[Problem statement]: As you work through the listing, transcribe every line exactly as it reads.

*** Block opens ***

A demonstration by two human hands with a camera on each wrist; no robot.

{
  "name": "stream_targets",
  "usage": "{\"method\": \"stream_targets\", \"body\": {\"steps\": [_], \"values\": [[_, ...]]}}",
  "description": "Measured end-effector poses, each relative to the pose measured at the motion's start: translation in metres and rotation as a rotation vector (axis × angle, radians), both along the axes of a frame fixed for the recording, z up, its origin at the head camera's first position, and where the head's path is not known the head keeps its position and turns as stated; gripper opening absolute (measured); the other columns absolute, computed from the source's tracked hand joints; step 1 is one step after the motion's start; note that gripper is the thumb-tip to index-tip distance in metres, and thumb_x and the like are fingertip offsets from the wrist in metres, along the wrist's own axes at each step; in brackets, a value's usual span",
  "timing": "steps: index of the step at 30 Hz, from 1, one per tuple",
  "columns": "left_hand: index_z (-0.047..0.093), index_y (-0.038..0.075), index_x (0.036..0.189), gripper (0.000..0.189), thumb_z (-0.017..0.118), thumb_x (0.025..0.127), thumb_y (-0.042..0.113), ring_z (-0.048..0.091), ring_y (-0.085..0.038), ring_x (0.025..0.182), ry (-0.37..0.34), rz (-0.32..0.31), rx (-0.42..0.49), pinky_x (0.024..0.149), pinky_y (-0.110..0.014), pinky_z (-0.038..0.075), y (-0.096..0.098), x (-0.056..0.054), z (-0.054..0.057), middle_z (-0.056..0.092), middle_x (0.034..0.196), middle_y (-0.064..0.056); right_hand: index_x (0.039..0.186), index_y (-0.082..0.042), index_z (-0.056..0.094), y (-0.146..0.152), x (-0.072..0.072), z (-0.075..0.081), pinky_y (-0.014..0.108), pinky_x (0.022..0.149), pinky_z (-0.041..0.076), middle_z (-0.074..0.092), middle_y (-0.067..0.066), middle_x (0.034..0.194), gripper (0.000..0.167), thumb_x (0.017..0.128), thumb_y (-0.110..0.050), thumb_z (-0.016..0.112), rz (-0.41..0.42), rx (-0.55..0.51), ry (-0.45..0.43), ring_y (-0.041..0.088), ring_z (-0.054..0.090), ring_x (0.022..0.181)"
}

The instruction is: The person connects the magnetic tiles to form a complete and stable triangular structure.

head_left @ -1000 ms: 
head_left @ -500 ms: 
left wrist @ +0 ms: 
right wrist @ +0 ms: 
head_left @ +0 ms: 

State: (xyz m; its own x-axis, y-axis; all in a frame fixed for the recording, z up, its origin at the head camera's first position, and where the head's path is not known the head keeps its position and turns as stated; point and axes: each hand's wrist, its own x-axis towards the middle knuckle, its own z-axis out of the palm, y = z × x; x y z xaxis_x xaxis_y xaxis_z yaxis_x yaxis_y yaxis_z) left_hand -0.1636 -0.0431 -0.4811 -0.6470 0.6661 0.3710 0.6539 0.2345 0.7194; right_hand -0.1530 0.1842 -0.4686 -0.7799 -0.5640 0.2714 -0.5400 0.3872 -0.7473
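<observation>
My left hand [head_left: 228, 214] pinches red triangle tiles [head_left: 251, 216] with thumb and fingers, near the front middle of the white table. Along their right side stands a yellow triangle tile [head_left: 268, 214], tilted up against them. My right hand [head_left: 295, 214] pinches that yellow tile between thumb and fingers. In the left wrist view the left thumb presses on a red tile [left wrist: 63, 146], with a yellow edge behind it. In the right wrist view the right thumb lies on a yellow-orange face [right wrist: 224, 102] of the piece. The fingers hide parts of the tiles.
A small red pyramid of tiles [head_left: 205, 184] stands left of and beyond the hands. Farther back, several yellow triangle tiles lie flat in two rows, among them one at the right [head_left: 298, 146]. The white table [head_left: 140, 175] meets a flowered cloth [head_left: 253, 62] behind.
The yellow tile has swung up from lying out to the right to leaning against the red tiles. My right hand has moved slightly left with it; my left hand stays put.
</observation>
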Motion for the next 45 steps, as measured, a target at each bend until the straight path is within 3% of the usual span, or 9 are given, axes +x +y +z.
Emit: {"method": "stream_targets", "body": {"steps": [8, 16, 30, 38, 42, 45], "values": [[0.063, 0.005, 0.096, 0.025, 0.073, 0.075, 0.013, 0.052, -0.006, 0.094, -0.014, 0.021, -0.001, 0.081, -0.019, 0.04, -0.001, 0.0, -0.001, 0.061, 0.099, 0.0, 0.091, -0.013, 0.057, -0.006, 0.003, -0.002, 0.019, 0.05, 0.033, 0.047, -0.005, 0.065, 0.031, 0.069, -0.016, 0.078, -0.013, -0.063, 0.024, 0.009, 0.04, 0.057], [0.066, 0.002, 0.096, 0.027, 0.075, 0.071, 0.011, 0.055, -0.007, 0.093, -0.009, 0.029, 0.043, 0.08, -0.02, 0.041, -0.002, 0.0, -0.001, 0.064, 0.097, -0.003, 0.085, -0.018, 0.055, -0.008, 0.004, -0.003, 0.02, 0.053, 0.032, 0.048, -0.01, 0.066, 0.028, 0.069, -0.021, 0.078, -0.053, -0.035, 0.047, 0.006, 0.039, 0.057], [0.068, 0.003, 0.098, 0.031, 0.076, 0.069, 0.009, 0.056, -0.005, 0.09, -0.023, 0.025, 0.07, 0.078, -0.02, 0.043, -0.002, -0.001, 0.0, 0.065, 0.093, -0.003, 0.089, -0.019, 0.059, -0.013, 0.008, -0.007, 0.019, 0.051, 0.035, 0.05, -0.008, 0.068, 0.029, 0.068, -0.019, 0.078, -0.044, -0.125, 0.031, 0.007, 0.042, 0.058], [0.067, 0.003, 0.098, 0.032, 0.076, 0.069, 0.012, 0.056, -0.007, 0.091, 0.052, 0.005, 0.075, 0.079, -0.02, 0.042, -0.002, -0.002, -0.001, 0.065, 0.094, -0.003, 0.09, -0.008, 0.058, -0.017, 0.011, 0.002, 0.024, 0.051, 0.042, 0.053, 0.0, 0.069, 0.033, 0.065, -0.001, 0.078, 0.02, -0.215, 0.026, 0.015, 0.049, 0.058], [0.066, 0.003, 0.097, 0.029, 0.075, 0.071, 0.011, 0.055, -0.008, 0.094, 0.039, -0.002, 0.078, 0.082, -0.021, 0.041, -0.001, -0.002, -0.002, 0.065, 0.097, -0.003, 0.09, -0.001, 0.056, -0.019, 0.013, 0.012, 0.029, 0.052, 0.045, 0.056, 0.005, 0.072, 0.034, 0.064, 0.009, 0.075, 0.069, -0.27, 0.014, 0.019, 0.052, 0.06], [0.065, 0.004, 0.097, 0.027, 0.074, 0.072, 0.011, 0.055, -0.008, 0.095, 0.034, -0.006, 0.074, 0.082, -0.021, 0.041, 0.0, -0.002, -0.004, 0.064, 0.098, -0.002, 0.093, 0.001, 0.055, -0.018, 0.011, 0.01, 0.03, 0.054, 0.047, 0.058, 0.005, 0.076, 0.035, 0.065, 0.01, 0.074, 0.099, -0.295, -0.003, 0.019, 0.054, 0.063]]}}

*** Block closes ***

[Exercise result]:
A demonstration by two human hands with a camera on each wrist; no robot.

{
  "name": "stream_targets",
  "usage": "{\"method\": \"stream_targets\", \"body\": {\"steps\": [_], \"values\": [[_, ...]]}}",
  "description": "Measured end-effector poses, each relative to the pose measured at the motion's start: translation in metres and rotation as a rotation vector (axis × angle, radians), both along the axes of a frame fixed for the recording, z up, its origin at the head camera's first position, and where the head's path is not known the head keeps its position and turns as stated; gripper opening absolute (measured); the other columns absolute, computed from the source's tracked hand joints; step 1 is one step after the motion's start; note that gripper is the thumb-tip to index-tip distance in metres, and thumb_x and the like are fingertip offsets from the wrist in metres, along the wrist's own axes at each step; in brackets, a value's usual span",
  "timing": "steps: index of the step at 30 Hz, from 1, one per tuple",
  "columns": "left_hand: index_z (-0.047..0.093), index_y (-0.038..0.075), index_x (0.036..0.189), gripper (0.000..0.189), thumb_z (-0.017..0.118), thumb_x (0.025..0.127), thumb_y (-0.042..0.113), ring_z (-0.048..0.091), ring_y (-0.085..0.038), ring_x (0.025..0.182), ry (-0.37..0.34), rz (-0.32..0.31), rx (-0.42..0.49), pinky_x (0.024..0.149), pinky_y (-0.110..0.014), pinky_z (-0.038..0.075), y (-0.096..0.098), x (-0.056..0.054), z (-0.054..0.057), middle_z (-0.056..0.092), middle_x (0.034..0.196), middle_y (-0.064..0.056); right_hand: index_x (0.039..0.186), index_y (-0.082..0.042), index_z (-0.056..0.094), y (-0.146..0.152), x (-0.072..0.072), z (-0.075..0.081), pinky_y (-0.014..0.108), pinky_x (0.022..0.149), pinky_z (-0.041..0.076), middle_z (-0.074..0.092), middle_y (-0.067..0.066), middle_x (0.034..0.194), gripper (0.000..0.167), thumb_x (0.017..0.128), thumb_y (-0.110..0.050), thumb_z (-0.016..0.112), rz (-0.41..0.42), rx (-0.55..0.51), ry (-0.45..0.43), ring_y (-0.041..0.088), ring_z (-0.054..0.090), ring_x (0.022..0.181)"
}

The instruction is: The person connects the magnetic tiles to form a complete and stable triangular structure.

head_left @ -1000 ms: 
head_left @ -500 ms: 
left wrist @ +0 ms: 
right wrist @ +0 ms: 
head_left @ +0 ms: 

State: (xyz m; its own x-axis, y-axis; all in a frame fixed for the recording, z up, its origin at the head camera's first position, and where the head's path is not known the head keeps its position and turns as stated; point and axes: each hand's wrist, its own x-axis towards the middle knuckle, its own z-axis out of the palm, y = z × x; x y z xaxis_x xaxis_y xaxis_z yaxis_x yaxis_y yaxis_z) left_hand -0.1636 -0.0431 -0.4811 -0.6470 0.6661 0.3710 0.6539 0.2345 0.7194; right_hand -0.1530 0.1842 -0.4686 -0.7799 -0.5640 0.2714 -0.5400 0.3872 -0.7473
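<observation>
My left hand [head_left: 228, 214] pinches red triangle tiles [head_left: 251, 216] with thumb and fingers, near the front middle of the white table. Along their right side stands a yellow triangle tile [head_left: 268, 214], tilted up against them. My right hand [head_left: 295, 214] pinches that yellow tile between thumb and fingers. In the left wrist view the left thumb presses on a red tile [left wrist: 63, 146], with a yellow edge behind it. In the right wrist view the right thumb lies on a yellow-orange face [right wrist: 224, 102] of the piece. The fingers hide parts of the tiles.
A small red pyramid of tiles [head_left: 205, 184] stands left of and beyond the hands. Farther back, several yellow triangle tiles lie flat in two rows, among them one at the right [head_left: 298, 146]. The white table [head_left: 140, 175] meets a flowered cloth [head_left: 253, 62] behind.
The yellow tile has swung up from lying out to the right to leaning against the red tiles. My right hand has moved slightly left with it; my left hand stays put.
</observation>
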Motion for the next 45 steps, as measured, a target at each bend until the straight path is within 3% of the usual span, or 9 are given, axes +x +y +z.
Emit: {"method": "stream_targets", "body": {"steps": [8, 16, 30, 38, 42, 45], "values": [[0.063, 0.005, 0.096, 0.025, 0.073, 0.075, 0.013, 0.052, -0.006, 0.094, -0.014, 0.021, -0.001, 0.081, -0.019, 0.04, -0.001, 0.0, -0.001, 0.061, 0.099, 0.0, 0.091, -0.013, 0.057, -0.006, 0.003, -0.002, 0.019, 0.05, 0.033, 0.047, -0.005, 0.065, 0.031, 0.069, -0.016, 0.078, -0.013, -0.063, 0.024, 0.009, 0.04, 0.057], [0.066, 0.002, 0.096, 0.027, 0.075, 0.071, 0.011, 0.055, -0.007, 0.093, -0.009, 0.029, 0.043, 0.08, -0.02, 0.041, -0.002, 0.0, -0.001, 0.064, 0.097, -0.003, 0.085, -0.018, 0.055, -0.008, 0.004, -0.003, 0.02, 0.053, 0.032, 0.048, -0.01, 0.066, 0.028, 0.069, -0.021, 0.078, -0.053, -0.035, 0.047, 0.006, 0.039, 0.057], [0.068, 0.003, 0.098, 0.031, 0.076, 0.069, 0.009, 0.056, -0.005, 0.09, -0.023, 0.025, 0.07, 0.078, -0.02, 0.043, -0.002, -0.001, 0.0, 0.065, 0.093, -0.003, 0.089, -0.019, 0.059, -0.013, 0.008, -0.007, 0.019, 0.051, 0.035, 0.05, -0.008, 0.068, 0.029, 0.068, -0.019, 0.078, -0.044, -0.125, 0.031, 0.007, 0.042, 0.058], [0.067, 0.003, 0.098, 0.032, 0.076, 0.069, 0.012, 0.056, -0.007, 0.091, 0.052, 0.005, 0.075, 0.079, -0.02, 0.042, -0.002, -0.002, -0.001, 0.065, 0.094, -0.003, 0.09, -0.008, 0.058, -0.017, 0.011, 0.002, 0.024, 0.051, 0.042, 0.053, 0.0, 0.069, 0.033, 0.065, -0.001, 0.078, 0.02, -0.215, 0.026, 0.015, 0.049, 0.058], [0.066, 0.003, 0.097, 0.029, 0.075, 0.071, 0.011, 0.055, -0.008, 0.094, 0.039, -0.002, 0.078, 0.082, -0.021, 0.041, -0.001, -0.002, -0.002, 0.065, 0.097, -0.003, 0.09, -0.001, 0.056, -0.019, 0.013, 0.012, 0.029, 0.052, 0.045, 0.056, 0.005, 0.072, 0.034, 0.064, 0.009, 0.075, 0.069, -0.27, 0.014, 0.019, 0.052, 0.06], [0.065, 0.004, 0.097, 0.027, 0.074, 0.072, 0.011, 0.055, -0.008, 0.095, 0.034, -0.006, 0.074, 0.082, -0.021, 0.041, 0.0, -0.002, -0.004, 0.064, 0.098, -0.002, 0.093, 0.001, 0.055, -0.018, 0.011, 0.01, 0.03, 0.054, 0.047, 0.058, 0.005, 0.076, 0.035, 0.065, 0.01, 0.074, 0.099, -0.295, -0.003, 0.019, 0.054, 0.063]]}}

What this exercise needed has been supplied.